Só ficou possesso quando a tinta da caneta vermelha que usava para fazer suas contas acabou. Soprou, esfregou, chacoalhou… Nenhum traço saiu daquela esferográfica.
Jogou-a pela janela do apartamento desejando que caísse na cabeça de alguém. É claro que uma caneta não faria tanto estrago assim, mas queria descontar a raiva daquele momento de algum modo e isso foi o máximo que sua imaginação pouco criativa conseguiu criar para aquele momento.
Não teve escolha, teve que ser mais forte que sua preguiça e levantar-se para procurar outra caneta. Melhor irritar-se procurando na bagunça de suas gavetas do que sair e encontrar pessoas… falar com elas…

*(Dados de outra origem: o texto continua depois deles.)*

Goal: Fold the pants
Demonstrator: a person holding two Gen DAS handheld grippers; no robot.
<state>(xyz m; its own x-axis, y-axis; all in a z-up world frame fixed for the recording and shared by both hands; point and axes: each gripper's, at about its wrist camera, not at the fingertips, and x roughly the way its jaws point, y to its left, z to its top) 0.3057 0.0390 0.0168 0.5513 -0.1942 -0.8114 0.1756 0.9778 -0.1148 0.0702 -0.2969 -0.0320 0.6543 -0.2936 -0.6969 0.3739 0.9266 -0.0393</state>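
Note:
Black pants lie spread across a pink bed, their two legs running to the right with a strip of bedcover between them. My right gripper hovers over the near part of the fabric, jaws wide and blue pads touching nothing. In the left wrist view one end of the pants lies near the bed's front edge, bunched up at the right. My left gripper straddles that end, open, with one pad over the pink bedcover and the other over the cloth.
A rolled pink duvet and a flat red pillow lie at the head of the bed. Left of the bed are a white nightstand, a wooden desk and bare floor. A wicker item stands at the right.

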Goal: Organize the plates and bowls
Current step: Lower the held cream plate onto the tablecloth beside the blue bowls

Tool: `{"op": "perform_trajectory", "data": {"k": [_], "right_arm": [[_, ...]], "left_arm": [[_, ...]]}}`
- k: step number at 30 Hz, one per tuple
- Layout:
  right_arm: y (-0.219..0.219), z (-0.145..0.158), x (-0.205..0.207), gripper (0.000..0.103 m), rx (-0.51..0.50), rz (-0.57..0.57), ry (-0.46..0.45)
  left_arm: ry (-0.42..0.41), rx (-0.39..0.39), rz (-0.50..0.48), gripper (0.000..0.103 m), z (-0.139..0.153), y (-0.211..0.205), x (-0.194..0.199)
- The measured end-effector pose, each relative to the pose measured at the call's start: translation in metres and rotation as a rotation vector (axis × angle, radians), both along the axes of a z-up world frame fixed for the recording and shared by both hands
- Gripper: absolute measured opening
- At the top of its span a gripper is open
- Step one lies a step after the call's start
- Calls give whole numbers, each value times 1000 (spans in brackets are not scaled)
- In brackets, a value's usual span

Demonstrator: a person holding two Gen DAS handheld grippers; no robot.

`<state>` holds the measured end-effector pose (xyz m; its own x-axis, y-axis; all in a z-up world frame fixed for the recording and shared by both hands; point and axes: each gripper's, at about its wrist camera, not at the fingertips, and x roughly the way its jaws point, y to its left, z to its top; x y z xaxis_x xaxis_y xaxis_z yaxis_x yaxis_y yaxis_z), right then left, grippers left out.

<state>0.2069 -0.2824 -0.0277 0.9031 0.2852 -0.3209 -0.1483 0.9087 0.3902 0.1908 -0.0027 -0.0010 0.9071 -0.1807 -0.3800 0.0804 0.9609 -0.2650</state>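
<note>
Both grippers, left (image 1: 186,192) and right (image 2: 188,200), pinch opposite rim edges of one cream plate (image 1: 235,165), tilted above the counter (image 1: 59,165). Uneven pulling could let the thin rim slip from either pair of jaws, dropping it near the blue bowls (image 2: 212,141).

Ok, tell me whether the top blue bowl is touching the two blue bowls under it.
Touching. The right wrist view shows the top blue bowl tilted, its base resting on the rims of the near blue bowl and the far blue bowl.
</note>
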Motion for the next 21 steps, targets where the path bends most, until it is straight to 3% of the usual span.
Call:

Revirou seu apartamento já revirado e tudo que encontrou foi uma fotografia velha. Uma mulher. Não sabia ou não lembrava quem era. Colocou-a no bolso da calça. Aproveitou para procurar algumas moedas e, encontrando-as, saiu para comprar outra caneta.
Voltou da rua com a compra em mãos, na manhã seguinte. Passara a madrugada perambulando pela cidade, bebendo a custa de conhecidos e desconhecidos. Não os chamava de amigos.
Ligou o rádio. Ouviu apenas a introdução de uma música e sentiu-se só. Fechou os olhos e não os abriu até que se passasse a vontade de chorar. Dormiu no sofá.
Mulher e música se misturavam num sonho de stop motion que ele não conseguiria explicar, até porque o gesto de esfregar os olhos assim que acordasse o faria esquecer daquela que amara.
Continuando a caminhar no sonho em quadros recortados ao som do rádio, viu que a mulher em preto e branco vinha em sua direção para beijá-lo.
Acordou vasculhando os bolsos da calça; aliviado por encontrar a esferográfica azul, voltou a fazer suas contas.